_Work request_
Your task is to repeat the entries exactly from their first line through the line with "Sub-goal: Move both", and to stop there.

_Extracted material_
• • •

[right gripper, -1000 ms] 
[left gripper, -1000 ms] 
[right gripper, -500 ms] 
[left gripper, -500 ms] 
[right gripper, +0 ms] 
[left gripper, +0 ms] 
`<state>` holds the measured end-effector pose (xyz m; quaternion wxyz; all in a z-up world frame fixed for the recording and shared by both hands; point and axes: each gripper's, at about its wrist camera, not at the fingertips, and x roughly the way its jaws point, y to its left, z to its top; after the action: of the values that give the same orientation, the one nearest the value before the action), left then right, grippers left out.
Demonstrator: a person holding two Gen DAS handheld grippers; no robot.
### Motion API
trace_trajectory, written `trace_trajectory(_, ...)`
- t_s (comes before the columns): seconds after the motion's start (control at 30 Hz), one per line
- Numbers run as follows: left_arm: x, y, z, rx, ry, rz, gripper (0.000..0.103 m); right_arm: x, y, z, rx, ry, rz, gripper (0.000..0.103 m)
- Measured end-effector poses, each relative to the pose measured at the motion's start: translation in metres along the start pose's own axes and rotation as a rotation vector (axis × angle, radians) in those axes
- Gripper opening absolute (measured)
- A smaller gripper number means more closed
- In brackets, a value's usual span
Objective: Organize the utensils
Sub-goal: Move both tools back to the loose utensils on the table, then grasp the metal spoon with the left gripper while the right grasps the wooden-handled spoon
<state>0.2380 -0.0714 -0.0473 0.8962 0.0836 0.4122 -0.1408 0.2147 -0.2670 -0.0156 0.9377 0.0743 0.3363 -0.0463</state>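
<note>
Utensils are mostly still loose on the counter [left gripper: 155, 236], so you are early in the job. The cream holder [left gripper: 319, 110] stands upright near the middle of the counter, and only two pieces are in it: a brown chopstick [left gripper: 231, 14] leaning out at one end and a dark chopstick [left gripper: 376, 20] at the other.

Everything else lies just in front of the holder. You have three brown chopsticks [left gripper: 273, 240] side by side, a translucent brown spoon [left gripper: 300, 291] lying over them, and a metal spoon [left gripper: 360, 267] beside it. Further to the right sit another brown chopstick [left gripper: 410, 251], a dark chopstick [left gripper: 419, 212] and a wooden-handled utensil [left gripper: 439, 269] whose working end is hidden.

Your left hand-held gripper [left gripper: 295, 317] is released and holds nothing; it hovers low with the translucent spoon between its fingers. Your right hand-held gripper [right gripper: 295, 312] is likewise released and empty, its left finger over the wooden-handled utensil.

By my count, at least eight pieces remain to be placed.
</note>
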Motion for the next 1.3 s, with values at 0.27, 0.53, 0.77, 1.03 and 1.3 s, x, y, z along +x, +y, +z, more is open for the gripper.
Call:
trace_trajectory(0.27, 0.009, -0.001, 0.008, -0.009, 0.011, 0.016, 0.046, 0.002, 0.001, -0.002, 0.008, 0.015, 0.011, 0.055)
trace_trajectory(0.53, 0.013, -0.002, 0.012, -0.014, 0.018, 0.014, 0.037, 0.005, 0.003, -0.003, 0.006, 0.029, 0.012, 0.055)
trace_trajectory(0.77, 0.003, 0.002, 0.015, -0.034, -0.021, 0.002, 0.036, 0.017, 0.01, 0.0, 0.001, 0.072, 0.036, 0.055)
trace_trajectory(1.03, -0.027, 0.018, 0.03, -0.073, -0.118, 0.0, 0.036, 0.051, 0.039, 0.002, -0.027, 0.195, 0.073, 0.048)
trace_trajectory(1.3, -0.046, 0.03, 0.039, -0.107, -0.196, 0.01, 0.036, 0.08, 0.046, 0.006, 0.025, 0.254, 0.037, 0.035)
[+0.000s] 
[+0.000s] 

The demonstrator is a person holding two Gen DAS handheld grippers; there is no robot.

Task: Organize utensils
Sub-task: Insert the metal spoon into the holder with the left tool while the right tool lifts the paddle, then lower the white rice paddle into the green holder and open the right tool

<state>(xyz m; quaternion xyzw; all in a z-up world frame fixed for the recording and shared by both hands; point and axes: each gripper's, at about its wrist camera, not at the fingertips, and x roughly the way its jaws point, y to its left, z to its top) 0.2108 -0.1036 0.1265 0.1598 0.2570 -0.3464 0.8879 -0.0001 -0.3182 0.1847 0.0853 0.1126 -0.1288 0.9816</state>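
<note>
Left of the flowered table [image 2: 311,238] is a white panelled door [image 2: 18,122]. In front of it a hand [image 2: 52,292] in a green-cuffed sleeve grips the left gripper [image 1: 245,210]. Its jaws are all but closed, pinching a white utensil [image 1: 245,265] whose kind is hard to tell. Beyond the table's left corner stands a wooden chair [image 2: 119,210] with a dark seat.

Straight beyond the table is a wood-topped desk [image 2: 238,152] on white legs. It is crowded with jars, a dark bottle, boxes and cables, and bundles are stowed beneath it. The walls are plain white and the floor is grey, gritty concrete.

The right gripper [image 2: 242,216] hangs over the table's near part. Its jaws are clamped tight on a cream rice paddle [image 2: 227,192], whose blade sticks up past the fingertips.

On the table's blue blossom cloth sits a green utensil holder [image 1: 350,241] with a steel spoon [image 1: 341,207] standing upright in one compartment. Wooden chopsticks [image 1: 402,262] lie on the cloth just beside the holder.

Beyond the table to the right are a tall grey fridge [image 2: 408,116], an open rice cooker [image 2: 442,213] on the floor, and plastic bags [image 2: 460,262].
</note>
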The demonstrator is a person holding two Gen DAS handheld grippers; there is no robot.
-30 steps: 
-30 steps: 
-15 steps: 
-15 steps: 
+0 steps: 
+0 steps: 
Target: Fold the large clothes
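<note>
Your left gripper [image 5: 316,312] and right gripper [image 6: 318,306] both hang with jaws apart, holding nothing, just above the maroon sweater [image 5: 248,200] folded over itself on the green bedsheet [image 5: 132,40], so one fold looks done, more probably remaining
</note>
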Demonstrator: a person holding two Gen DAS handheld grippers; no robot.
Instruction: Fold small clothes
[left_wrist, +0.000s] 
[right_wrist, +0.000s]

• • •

_Solution for this exercise_
[right gripper, -1000 ms] 
[left gripper, -1000 ms] 
[right gripper, -500 ms] 
[left gripper, -500 ms] 
[right gripper, +0 ms] 
[left gripper, +0 ms] 
`<state>` holds the measured end-effector pose (xyz m; quaternion wxyz; all in a z-up world frame fixed for the recording and shared by both hands; point and axes: each gripper's, at about its wrist camera, not at the fingertips, and x roughly the way its jaws point, y to its left, z to its top; after the action: of the values that give the same orientation, the one nearest the value before the action), left then right, grippers left out.
Demonstrator: a person holding two Gen DAS handheld grippers; no robot.
### Motion API
trace_trajectory, written `trace_trajectory(_, ...)`
- t_s (comes before the columns): seconds after the motion's start (control at 30 Hz), one per line
- Numbers run as follows: left_arm: x, y, z, rx, ry, rz, gripper (0.000..0.103 m); right_arm: x, y, z, rx, ry, rz, gripper (0.000..0.103 m)
- Measured end-effector poses, each relative to the pose measured at the motion's start: translation in metres along the start pose's own axes and rotation as a rotation vector (axis × angle, radians) in those axes
- Gripper opening absolute (measured)
- A smaller gripper number means more closed
- In brackets, a value's usual span
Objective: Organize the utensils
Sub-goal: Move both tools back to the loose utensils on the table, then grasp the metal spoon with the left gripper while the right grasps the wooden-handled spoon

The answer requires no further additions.